* [Work item]
From the records that follow, copy every line that contains the word "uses".

┌─ Source information

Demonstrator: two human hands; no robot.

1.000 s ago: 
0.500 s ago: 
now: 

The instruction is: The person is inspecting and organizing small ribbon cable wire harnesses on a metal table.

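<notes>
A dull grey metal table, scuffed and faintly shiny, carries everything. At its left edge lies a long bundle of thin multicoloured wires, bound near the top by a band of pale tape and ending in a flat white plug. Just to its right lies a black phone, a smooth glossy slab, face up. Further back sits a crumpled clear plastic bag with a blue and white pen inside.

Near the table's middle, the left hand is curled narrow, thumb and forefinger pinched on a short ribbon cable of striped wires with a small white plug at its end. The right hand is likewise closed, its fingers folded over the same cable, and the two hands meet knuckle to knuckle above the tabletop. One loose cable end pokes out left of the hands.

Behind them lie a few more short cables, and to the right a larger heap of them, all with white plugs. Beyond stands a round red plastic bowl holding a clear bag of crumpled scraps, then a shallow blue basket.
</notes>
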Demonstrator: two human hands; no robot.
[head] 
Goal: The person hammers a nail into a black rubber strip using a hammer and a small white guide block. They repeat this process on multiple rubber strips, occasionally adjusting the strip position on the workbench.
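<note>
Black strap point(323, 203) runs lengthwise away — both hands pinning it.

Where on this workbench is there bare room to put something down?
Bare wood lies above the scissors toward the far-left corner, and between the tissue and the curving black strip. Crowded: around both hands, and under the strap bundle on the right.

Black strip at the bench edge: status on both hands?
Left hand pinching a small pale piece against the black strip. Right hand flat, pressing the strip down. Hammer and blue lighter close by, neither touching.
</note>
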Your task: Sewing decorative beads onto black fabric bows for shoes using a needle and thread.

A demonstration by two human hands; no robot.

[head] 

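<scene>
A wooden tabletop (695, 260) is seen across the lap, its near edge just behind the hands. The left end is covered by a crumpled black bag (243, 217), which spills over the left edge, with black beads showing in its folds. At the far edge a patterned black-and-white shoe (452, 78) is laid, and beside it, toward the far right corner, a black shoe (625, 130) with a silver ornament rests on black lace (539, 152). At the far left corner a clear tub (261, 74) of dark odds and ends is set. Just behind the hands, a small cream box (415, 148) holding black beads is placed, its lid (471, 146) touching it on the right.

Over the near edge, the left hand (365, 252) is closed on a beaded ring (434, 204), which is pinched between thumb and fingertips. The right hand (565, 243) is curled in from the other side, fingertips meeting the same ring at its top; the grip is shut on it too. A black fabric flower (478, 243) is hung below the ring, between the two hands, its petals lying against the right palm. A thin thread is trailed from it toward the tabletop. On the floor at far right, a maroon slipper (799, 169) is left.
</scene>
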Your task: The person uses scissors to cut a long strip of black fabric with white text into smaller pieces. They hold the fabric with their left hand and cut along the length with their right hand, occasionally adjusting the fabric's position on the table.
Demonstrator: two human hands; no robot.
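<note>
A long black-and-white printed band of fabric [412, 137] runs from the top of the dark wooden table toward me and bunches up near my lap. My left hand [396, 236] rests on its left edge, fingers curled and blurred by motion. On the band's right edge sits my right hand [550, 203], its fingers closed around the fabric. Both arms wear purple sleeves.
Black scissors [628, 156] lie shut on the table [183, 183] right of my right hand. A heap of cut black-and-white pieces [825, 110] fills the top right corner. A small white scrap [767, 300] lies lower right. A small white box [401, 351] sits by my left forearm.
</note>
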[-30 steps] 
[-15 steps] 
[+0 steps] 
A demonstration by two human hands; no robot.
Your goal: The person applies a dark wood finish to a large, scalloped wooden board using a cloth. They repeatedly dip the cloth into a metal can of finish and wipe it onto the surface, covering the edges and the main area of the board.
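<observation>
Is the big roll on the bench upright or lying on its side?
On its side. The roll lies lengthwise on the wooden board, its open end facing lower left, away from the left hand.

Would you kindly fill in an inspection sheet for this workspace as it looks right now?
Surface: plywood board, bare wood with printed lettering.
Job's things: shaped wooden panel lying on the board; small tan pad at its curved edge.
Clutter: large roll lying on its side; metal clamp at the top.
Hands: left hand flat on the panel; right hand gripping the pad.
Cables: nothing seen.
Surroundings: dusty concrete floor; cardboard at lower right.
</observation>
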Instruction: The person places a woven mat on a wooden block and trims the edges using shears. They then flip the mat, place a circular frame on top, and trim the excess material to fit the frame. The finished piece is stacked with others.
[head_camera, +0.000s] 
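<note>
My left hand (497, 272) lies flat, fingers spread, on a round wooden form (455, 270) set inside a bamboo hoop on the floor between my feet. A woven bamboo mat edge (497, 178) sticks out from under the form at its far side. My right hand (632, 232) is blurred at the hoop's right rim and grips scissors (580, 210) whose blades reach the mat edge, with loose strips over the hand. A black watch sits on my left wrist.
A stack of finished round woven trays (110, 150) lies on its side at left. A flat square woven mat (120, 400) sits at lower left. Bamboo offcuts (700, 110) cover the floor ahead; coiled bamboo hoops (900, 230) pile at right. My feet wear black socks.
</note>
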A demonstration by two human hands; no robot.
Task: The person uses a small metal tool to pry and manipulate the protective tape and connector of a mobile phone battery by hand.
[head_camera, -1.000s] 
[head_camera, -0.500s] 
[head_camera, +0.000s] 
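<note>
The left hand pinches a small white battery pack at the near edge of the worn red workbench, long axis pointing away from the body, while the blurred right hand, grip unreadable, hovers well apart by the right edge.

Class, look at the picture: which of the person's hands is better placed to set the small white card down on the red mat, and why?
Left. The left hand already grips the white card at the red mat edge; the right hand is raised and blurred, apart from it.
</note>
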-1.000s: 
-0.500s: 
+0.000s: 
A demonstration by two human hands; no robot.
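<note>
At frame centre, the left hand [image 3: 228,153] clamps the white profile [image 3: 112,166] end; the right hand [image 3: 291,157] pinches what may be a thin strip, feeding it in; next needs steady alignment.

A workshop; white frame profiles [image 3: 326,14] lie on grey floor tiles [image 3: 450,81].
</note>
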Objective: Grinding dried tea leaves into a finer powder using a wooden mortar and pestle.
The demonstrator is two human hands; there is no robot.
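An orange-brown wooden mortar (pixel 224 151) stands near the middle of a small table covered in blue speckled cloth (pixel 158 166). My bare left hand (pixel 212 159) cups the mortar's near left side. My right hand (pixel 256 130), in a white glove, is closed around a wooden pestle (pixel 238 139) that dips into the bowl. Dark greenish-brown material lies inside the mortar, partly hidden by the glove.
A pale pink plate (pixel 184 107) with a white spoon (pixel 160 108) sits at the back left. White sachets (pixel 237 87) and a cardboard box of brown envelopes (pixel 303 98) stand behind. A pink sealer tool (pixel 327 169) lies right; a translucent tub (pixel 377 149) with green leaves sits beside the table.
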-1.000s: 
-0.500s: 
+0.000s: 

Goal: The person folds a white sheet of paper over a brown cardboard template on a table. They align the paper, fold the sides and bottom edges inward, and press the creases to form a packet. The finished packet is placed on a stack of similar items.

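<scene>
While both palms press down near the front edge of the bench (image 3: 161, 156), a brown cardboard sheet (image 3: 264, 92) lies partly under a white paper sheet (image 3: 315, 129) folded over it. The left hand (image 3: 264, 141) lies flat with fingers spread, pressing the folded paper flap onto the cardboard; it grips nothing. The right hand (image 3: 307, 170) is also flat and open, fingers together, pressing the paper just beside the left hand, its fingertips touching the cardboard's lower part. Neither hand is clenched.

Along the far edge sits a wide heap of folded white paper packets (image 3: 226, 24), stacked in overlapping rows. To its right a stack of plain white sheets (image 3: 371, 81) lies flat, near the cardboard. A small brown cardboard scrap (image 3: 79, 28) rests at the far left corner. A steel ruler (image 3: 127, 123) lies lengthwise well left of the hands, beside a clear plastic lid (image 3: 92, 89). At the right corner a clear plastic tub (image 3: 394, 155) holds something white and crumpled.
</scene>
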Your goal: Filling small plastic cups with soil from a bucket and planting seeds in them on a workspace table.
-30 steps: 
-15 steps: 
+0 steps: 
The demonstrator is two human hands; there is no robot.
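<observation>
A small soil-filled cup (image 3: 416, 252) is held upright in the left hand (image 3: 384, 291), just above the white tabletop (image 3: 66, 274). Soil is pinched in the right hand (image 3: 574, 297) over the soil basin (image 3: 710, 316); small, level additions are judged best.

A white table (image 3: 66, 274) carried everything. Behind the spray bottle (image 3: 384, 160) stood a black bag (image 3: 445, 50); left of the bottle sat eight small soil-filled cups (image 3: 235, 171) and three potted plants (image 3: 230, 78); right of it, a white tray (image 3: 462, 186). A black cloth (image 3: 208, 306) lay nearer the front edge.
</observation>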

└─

* [Your solution]
Your task: The person uses scissors to cut a long strip of black fabric with white text into smaller pieces. They hold the fabric with their left hand and cut along the length with their right hand, occasionally adjusting the fabric's position on the table.
Task: The person uses a small metal tool to pry and manipulate the protective tape and connector of a mobile phone battery by hand.

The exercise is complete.